4. Сложные операции и высокотехнологичное лечение
В базовую программу ОМС регулярно добавляются новые современные, высокотехнологичные методы лечения. Сложные операции, которые недавно выполнялись только в федеральных научных центрах, теперь делают в областных, городских и районных больницах.
Среди бесплатных высокотехнологичных видов медпомощи:
- операции на сердечно-сосудистой системе (стентирование коронарных сосудов, аортокоронарное шунтирование, протезирование некоторых участков аорты и одномоментная замена всей аорты сердца);
- трансплантация одного или нескольких органов, например пересадка легких;
- экстракорпоральное оплодотворение (ЭКО) для женщин с бесплодием;
- различные виды диализа;
- операции по эндопротезированию суставов;
- бесплатные химио-, лучевая и иммунная терапия для онкобольных, а также реконструктивные операции.
Важно: подробный перечень специализированных и высокотехнологичных вмешательств приведен в ежегодно утверждаемой правительством Программе государственных гарантий.
За что не нужно платить?
Не нужно платить за лекарства, которые назначают врачи в больницах, а также при прохождении лечения в дневных стационарах.
Не подлежат оплате медицинские изделия, компоненты крови, лечебное питание, в том числе специализированные продукты, назначаемые по медицинским показаниям.
Одноместные или маломестные палаты предоставляются не за дополнительную плату.
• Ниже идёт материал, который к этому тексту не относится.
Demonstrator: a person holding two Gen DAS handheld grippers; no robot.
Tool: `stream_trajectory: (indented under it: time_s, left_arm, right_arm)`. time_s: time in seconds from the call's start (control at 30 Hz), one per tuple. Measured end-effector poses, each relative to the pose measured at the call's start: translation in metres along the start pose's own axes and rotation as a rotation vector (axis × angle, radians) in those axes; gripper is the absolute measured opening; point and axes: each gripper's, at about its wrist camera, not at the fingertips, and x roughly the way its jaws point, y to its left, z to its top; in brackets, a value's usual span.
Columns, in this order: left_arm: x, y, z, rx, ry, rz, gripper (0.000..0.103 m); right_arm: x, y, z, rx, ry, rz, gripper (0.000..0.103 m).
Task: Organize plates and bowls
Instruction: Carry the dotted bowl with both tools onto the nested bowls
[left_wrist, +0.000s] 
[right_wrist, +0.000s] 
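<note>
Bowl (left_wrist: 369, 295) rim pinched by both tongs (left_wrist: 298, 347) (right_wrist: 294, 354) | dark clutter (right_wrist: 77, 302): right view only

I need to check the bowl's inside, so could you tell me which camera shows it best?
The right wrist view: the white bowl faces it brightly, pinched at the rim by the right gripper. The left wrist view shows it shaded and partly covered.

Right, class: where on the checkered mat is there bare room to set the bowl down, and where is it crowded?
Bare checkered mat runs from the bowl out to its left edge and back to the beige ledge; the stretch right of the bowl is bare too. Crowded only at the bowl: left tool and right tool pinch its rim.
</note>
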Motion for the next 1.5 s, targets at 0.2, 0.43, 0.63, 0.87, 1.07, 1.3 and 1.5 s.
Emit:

Размещение в них также входит в программу бесплатного обязательного медицинского страхования.
Бесплатно перевозятся и больные, находящиеся на лечении в стационаре, в другие клиники или центры, если требуется дополнительное обследование или диагностика.
Что делать, если вам предлагают заплатить за помощь, положенную по ОМС?
Надежда Гришина, член Совета по медицинскому страхованию Всероссийского союза страховщиков:
- Если у вас возникли сомнения в правомерности оплаты за медицинскую помощь, нужно сразу обратиться в вашу страховую медицинскую организацию - ее название и контакты указаны в полисе ОМС, найти их легко и в интернете. Страховой представитель поможет разобраться в ситуации и, если возникнет необходимость, переговорит с главным врачом или заведующим отделением.
Кроме того, страховые медицинские организации могут помочь вернуть деньги, самостоятельно потраченные пациентом на лечение, если оно должно было быть бесплатным. Если пациент, находясь на лечении в стационаре, по просьбе врачей уже заплатил за медицинскую помощь или по направлению лечащего врача что-то купил в аптеке, стоит сохранить чек, а также договор на предоставление платных услуг.
Застрахованный может обратиться к страховщику с заявлением о проведении экспертизы - правомерно ли ему назначили лекарства, которые пришлось покупать. По результатам такой проверки, если пациент окажется прав, медорганизация должна будет возместить ему неправомерные расходы. Большинство таких конфликтов удается разрешить в досудебном порядке.